芸能人の逮捕にメディアは焚きつけ、私たちも必要以上に騒ぎすぎでは

芸能人が事故や事件を起こすと大きく騒がれる。最近だと、俳優の伊藤健太郎さんが事故を起こしたことが記憶に新しい。
ひき逃げなんじゃないか、とマスコミが騒ぎ、それに煽られるように人々の間で話題になった。
また伊勢谷友介さんの大麻所持での逮捕もあった。
伊藤健太郎さん、伊勢谷友介さんが出演した『とんかつDJアゲ太郎』は現在公開中の映画であるが、主演の北村匠海さんが初日舞台挨拶で放った「正直この映画をフラットな気持ちで見てくれる人がどれだけいるのか、不安な気持ちもあります」というコメントはあまりに痛々しく悲しい。

私は芸能人の逮捕などで騒ぐメディアに少しもやもやとしてしまう。
以前は、こういった出演者の騒ぎにより、映画公開が中止になるなどもしていた。
私は、そもそも騒ぎすぎなんじゃないだろうか?と感じてしまう。
映画非公開はやりすぎた、という意見はあったが、他でもない私たちが騒ぎすぎだ、という意見は少ない気がする。
私はどうにも、そこがしっくりとこない。
メディアがそれを焚きつけるような動きをしていることにも、もやもやしてしまうのだ。

一つの事柄で人間性まで判断する構造は、いじめに似ている

事故や事件というのは、身近なことでありながら、そうではない一面も十分にある。

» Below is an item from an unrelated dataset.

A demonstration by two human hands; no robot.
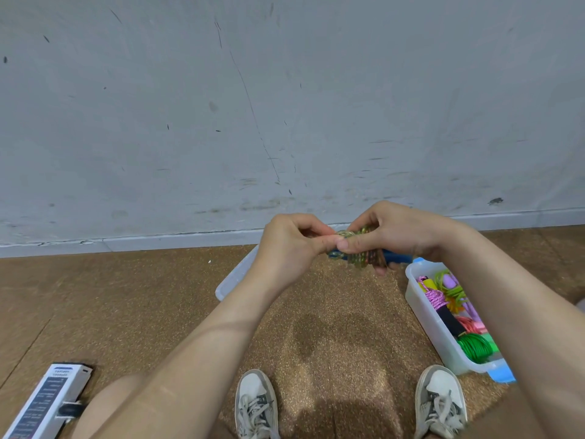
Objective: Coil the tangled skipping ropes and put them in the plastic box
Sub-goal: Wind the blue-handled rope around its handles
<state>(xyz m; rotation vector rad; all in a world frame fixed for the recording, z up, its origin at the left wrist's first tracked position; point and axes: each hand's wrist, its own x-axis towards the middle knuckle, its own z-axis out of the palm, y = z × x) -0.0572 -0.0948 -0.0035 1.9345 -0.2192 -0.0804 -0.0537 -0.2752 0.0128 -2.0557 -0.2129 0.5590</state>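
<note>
I hold a coiled glittery skipping rope (361, 259) with blue handles in front of me, above the floor. My right hand (392, 232) grips the bundle from above, thumb across the coils. My left hand (291, 245) pinches the rope's end at the bundle's left side. A clear plastic box (424, 308) stands on the floor to the right. Inside it lie several coiled ropes: a pink one (435, 297), a light green one (449, 288) and a dark green one (474, 346). My right forearm hides part of the box.
A clear box lid (234, 277) lies on the brown cork floor behind my left wrist. A white and dark carton (47, 403) sits at the bottom left. My two shoes (256, 403) point forward. A scuffed white wall (285, 106) rises close ahead.
</note>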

罪になる場合も多いわけで、人間性への評価、につながってきてしまう部分も確かにある。
だけれども、その一つの事柄で人間性までもを批判しようとする姿勢が私は許せない。
ましてや、相手は赤の他人である。知っている人間ならまだしも、全く知らない、テレビ上のお仕事の姿しか知らない相手を必要以上にこき下ろしたりしてしまう部分がどうにも共感できないのだ。

なぜこんなにもやもやするのかといったら、なるほど、これはいじめの構造に似ている、と私は気づいた。
当事者がいて、その周りには大勢の傍観者がいる。傍観者は何もしないが目撃している罪がある。騒ぎ立てる罪がある。
誰にも裁く権利はないのだ。メディアを介していじめが行われているようで、私は釈然としなかったのだ。

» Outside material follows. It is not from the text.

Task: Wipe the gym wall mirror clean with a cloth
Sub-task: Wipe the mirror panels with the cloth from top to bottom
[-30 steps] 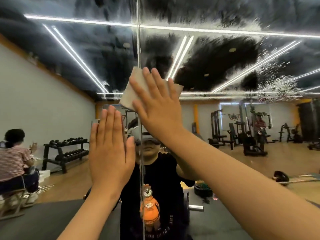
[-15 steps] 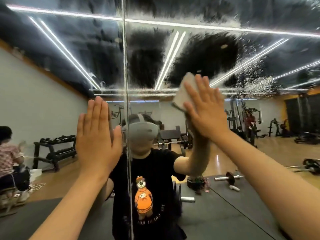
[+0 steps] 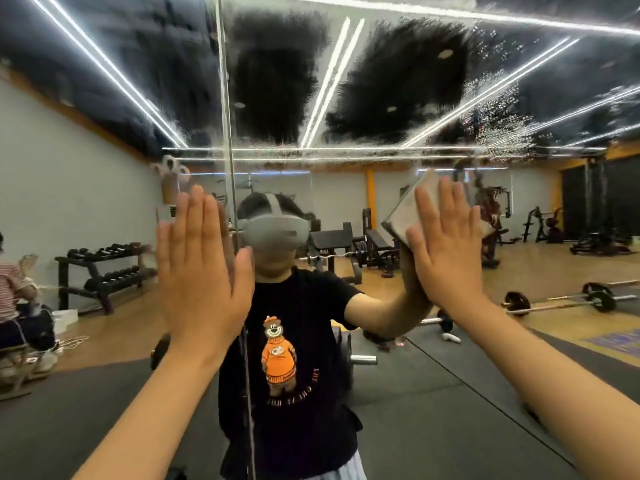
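The right hand [image 3: 446, 258] has slid the cloth [image 3: 410, 211] rightward, away from the mirror seam [image 3: 227, 133].

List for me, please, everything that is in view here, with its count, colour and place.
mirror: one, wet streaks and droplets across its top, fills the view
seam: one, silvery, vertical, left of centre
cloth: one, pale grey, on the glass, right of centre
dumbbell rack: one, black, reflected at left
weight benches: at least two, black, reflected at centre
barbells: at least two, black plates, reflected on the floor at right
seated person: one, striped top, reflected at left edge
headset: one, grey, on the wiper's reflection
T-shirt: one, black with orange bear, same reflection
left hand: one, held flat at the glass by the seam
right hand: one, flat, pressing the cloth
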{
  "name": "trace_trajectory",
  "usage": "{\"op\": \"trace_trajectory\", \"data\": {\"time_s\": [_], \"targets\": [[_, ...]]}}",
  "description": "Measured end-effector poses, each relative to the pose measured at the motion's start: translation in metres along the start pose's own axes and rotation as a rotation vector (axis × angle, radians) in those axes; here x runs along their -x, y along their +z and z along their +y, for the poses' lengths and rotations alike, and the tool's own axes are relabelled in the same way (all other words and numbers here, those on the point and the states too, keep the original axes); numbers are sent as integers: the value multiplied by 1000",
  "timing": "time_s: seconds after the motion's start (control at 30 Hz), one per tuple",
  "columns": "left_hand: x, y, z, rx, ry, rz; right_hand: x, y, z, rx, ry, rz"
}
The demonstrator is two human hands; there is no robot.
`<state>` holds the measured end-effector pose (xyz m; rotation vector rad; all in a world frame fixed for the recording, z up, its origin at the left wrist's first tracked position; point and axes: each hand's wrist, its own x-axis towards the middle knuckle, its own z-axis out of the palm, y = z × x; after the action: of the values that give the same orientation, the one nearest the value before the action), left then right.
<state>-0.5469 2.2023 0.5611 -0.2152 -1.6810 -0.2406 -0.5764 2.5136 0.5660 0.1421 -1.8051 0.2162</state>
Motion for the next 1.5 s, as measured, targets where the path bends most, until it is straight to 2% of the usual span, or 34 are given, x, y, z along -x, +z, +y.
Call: {"op": "trace_trajectory", "data": {"time_s": [0.1, 0.2, 0.3, 0.43, 0.67, 0.73, 0.83, 0.93, 1.07, 1.17, 1.27, 1.37, 1.5], "targets": [[37, 2, 16, 39, 22, -34, 53, 13, -2, 22, -85, -9], [63, 9, 13, -26, 31, -52, 98, 24, 5, 32, -176, -16], [75, 16, 7, -57, 24, -62, 114, 26, 10, 63, -227, -36], [78, 19, 6, -67, 37, -56, 78, 17, 7, 82, -275, -54], [79, 19, 4, -63, 35, -53, -89, -17, -25, 85, -164, 8], [79, 19, 4, -66, 37, -49, -101, -16, -39, 61, -97, 53], [79, 21, 3, -68, 39, -35, -73, -3, -65, 29, -64, 114], [80, 21, 3, -75, 42, -21, -10, 13, -85, 20, -203, 64], [80, 21, 3, -75, 46, -27, 74, 30, -85, 82, -560, -41], [79, 20, 3, -69, 42, -30, 73, 30, -65, 134, -795, -75], [79, 20, 2, -74, 45, -40, 46, 24, -50, 176, -911, -87], [79, 20, 3, -73, 41, -43, 10, 14, -47, 192, -865, -49], [79, 20, 2, -66, 31, -60, -65, -2, -55, 168, -595, 22]]}}
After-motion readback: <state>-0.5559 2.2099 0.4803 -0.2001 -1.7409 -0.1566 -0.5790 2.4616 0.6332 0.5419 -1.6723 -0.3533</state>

メディアに振り回され騒いだりせず、それだけで判断しない人に

これからも芸能人は事故や事件を起こすし、そのたびにメディアは騒ぐだろう。それに呼応するように、私たちも意識のどこかをかき乱されるだろう。
しかし、私はせめて、そこで一緒になって騒がない人間でありたい。それだけで、人を判断しない人間でありたい。